As we began our descent into Chicago one of the flight attendants came around distributing packaged cards, each consisting of four “prints.” Definitely a nice touch, though most of the other passengers seemed unimpressed and handed the cards right back to the flight attendant without even looking at them.
“Thank you” gift
We landed in Chicago about 30 minutes behind schedule and after about a 15 minute taxi made it to the international terminal. I cleared immigration in a matter of minutes thanks to Global Entry, and with that my 90,000 mile US Airways award came to an end.
Look, the LOT flight was a bit underwhelming, though at the same time exactly what I would have expected if I had booked one of their 767s.

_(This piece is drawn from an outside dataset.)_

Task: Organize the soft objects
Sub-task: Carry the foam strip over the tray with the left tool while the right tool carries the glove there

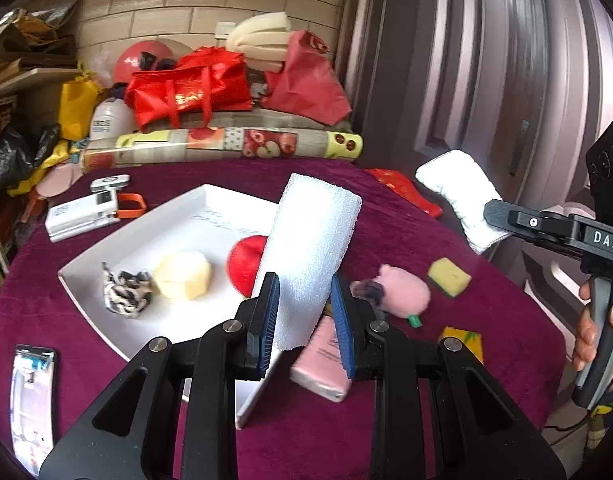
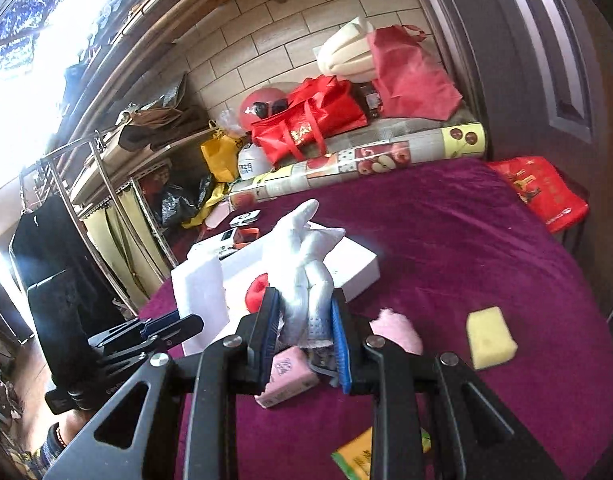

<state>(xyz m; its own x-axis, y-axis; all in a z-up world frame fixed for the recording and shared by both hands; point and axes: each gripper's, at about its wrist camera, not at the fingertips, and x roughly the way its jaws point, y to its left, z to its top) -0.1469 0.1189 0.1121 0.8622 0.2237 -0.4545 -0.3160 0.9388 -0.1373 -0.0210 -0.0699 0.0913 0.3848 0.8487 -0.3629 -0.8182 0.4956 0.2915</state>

The hard product is horrible and the food wasn’t very good, though the service was friendly. I’d love to give LOT another shot when they have their new 787s with what looks to be a very good fully flat business class product.
How you can use miles/points for LOT Business Class
I suspect not many of you are looking to redeem miles on a LOT 767 anytime soon, though once their 787s are back in service I think they’ll be an attractive option. The two best ways to redeem for LOT business class are through United and US Airways. LOT’s long haul destinations include Beijing, Chicago, New York, and Toronto.
One of the best programs through which to book is United. You can book LOT business class roundtrip between the US and Europe starting at 140,000 United miles, or 154,000 miles if you continue onwards to another LOT destination in Europe. You’re allowed a stopover and an open jaw, so you could stop in Warsaw while en route to any of those destinations if you wanted to. The best way to rack up United miles is through Ultimate Rewards, which is their 1:1 transfer partner.